Work instructions
The answer must be an exact copy of every record below.

* * * *

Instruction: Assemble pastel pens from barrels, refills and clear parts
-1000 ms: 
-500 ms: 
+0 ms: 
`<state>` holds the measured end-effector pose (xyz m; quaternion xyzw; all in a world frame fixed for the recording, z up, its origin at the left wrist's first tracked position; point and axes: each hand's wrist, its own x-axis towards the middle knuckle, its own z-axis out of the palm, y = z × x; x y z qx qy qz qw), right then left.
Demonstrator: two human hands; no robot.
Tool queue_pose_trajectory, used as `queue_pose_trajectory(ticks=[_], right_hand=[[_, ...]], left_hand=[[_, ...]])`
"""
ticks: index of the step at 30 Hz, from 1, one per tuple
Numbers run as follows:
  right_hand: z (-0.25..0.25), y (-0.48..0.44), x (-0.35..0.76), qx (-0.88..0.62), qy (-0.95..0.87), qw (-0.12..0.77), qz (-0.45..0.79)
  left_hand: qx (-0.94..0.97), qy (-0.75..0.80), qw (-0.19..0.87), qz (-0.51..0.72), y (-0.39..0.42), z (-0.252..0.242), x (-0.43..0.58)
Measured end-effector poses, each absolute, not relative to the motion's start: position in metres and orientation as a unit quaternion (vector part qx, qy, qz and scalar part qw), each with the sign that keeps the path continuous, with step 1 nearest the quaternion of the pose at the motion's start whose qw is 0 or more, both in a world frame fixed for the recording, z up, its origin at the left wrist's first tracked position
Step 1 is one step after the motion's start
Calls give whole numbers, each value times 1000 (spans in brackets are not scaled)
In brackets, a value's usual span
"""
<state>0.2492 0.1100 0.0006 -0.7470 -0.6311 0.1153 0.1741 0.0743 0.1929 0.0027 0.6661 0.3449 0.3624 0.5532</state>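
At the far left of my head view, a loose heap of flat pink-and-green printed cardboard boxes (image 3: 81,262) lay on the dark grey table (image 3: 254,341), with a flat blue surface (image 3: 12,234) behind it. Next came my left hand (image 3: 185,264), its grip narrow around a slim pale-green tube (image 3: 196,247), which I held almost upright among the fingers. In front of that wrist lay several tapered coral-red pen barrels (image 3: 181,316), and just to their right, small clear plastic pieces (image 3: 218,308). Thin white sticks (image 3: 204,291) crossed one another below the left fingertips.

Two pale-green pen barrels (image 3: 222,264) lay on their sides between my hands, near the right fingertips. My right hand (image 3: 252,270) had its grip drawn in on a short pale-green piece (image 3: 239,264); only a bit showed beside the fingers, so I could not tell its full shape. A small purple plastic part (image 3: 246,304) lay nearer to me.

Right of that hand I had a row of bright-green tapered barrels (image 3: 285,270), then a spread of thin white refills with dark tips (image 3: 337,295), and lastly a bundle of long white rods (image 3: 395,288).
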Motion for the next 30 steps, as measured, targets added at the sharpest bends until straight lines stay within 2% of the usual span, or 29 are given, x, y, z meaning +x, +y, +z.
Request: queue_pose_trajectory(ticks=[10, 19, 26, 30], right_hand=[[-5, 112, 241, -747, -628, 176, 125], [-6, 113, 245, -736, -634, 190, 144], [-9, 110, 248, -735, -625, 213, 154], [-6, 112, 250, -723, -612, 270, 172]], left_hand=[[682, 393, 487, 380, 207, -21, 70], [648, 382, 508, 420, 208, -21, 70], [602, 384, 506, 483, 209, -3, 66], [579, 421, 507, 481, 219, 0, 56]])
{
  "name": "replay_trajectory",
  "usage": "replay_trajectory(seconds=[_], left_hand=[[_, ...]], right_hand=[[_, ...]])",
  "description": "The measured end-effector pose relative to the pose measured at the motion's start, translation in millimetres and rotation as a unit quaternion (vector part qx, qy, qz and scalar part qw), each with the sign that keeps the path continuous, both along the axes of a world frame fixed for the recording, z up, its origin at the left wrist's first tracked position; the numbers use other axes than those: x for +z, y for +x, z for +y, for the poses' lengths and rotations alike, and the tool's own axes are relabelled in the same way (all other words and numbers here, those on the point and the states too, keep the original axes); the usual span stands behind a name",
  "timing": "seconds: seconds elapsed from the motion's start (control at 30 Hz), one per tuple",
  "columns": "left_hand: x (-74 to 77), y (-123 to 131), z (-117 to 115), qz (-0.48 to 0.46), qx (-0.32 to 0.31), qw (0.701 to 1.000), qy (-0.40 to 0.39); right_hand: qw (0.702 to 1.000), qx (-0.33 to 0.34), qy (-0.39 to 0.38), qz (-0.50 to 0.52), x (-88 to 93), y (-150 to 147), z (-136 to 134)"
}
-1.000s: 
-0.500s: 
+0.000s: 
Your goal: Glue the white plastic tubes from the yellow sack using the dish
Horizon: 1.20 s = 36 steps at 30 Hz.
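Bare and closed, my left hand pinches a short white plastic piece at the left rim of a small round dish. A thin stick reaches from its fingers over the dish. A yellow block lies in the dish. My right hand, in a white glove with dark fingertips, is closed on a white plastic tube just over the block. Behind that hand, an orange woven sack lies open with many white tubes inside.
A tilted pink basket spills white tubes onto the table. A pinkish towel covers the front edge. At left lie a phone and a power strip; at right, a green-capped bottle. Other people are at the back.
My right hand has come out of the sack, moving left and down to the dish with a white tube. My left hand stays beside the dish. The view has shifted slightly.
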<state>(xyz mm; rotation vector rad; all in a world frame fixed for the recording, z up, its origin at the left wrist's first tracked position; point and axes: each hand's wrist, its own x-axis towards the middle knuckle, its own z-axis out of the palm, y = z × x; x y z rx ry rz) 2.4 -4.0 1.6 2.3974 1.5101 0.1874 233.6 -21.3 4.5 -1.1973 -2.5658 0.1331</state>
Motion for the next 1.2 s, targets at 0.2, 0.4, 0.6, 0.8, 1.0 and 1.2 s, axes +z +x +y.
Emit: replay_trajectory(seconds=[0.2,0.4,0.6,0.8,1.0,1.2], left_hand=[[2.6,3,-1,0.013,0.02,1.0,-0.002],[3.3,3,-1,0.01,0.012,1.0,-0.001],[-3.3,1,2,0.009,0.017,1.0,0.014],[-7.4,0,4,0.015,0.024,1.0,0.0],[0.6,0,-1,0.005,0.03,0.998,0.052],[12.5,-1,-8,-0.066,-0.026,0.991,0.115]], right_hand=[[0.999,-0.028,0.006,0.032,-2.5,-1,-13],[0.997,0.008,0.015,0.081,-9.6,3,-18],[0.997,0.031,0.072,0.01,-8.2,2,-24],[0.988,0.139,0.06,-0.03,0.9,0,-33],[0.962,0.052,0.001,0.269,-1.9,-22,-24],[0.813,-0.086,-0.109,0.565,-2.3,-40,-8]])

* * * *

Task answer
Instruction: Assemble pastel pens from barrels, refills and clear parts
-1000 ms: 
-500 ms: 
+0 ms: 
`<state>` holds the measured end-effector pose (xyz m; quaternion xyzw; all in a world frame fixed for the recording, z up, its origin at the left wrist's first tracked position; point and axes: each hand's wrist, its own x-axis towards the middle knuckle, its own z-axis out of the palm, y = z × x; x y z qx qy qz qw), right then left.
Demonstrator: two human hands; no robot.
Tool queue_pose_trajectory, used as `queue_pose_trajectory(ticks=[_], right_hand=[[_, ...]], left_hand=[[_, ...]])`
"""
ticks: index of the step at 30 Hz, from 1, one per tuple
Numbers run as follows:
  right_hand: z (-0.25..0.25), y (-0.48..0.44), x (-0.35..0.76), qx (-0.88..0.62), qy (-0.95..0.87), qw (-0.12..0.77), qz (-0.45..0.79)
  left_hand: qx (-0.94..0.97), qy (-0.75..0.80), qw (-0.19..0.87), qz (-0.51..0.72), y (-0.39..0.42), z (-0.252..0.242), x (-0.43..0.58)
Measured end-effector poses, each absolute, not relative to the motion's start: position in metres and orientation as a unit quaternion (vector part qx, qy, qz and scalar part qw), each with the sign that keeps the path continuous, with step 1 nearest the quaternion of the pose at the motion's start whose qw is 0 or more, both in a world frame fixed for the recording, z up, its origin at the left wrist's first tracked position
Step 1 is one step after the motion's start
Calls give whole numbers, each value times 1000 (spans in brackets are not scaled)
In brackets, a value's usual span
"""
<state>0.2492 0.1100 0.0006 -0.7470 -0.6311 0.1153 0.1741 0.0743 0.1929 0.0027 0.6661 0.3449 0.3624 0.5532</state>
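At the far left of my head view, a loose heap of flat pink-and-green printed cardboard boxes (image 3: 81,262) lay on the dark grey table (image 3: 254,341), with a flat blue surface (image 3: 12,234) behind it. Next came my left hand (image 3: 185,264), its grip narrow around a slim pale-green tube (image 3: 196,247), which I held almost upright among the fingers. In front of that wrist lay several tapered coral-red pen barrels (image 3: 181,316), and just to their right, small clear plastic pieces (image 3: 218,308). Thin white sticks (image 3: 204,291) crossed one another below the left fingertips.

Two pale-green pen barrels (image 3: 222,264) lay on their sides between my hands, near the right fingertips. My right hand (image 3: 252,270) had its grip drawn in on a short pale-green piece (image 3: 239,264); only a bit showed beside the fingers, so I could not tell its full shape. A small purple plastic part (image 3: 246,304) lay nearer to me.

Right of that hand I had a row of bright-green tapered barrels (image 3: 285,270), then a spread of thin white refills with dark tips (image 3: 337,295), and lastly a bundle of long white rods (image 3: 395,288).
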Motion for the next 30 steps, as measured, targets added at the sharpest bends until straight lines stay within 2% of the usual span, or 29 are given, x, y, z meaning +x, +y, +z.
Request: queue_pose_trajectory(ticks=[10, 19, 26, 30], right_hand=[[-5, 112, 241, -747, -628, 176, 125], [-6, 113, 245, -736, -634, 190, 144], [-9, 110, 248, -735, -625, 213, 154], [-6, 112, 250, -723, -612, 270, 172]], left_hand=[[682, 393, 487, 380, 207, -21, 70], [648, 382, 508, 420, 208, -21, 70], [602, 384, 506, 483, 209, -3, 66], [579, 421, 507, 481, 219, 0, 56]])
{
  "name": "replay_trajectory",
  "usage": "replay_trajectory(seconds=[_], left_hand=[[_, ...]], right_hand=[[_, ...]])",
  "description": "The measured end-effector pose relative to the pose measured at the motion's start, translation in millimetres and rotation as a unit quaternion (vector part qx, qy, qz and scalar part qw), each with the sign that keeps the path continuous, both along the axes of a world frame fixed for the recording, z up, its origin at the left wrist's first tracked position; the numbers use other axes than those: x for +z, y for +x, z for +y, for the poses' lengths and rotations alike, and the tool's own axes are relabelled in the same way (all other words and numbers here, those on the point and the states too, keep the original axes); the usual span stands behind a name",
  "timing": "seconds: seconds elapsed from the motion's start (control at 30 Hz), one per tuple",
  "columns": "left_hand: x (-74 to 77), y (-123 to 131), z (-117 to 115), qz (-0.48 to 0.46), qx (-0.32 to 0.31), qw (0.701 to 1.000), qy (-0.40 to 0.39); right_hand: qw (0.702 to 1.000), qx (-0.33 to 0.34), qy (-0.39 to 0.38), qz (-0.50 to 0.52), x (-88 to 93), y (-150 to 147), z (-136 to 134)"
}
-1.000s: 
-0.500s: 
+0.000s: 
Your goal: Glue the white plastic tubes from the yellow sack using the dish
Horizon: 1.20 s = 36 steps at 30 Hz.
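Bare and closed, my left hand pinches a short white plastic piece at the left rim of a small round dish. A thin stick reaches from its fingers over the dish. A yellow block lies in the dish. My right hand, in a white glove with dark fingertips, is closed on a white plastic tube just over the block. Behind that hand, an orange woven sack lies open with many white tubes inside.
A tilted pink basket spills white tubes onto the table. A pinkish towel covers the front edge. At left lie a phone and a power strip; at right, a green-capped bottle. Other people are at the back.
My right hand has come out of the sack, moving left and down to the dish with a white tube. My left hand stays beside the dish. The view has shifted slightly.
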<state>(xyz mm; rotation vector rad; all in a world frame fixed for the recording, z up, its origin at the left wrist's first tracked position; point and axes: each hand's wrist, its own x-axis towards the middle knuckle, its own z-axis out of the palm, y = z × x; x y z rx ry rz) 2.4 -4.0 1.6 2.3974 1.5101 0.1874 233.6 -21.3 4.5 -1.1973 -2.5658 0.1331</state>
Motion for the next 1.2 s, targets at 0.2, 0.4, 0.6, 0.8, 1.0 and 1.2 s, axes +z +x +y.
Emit: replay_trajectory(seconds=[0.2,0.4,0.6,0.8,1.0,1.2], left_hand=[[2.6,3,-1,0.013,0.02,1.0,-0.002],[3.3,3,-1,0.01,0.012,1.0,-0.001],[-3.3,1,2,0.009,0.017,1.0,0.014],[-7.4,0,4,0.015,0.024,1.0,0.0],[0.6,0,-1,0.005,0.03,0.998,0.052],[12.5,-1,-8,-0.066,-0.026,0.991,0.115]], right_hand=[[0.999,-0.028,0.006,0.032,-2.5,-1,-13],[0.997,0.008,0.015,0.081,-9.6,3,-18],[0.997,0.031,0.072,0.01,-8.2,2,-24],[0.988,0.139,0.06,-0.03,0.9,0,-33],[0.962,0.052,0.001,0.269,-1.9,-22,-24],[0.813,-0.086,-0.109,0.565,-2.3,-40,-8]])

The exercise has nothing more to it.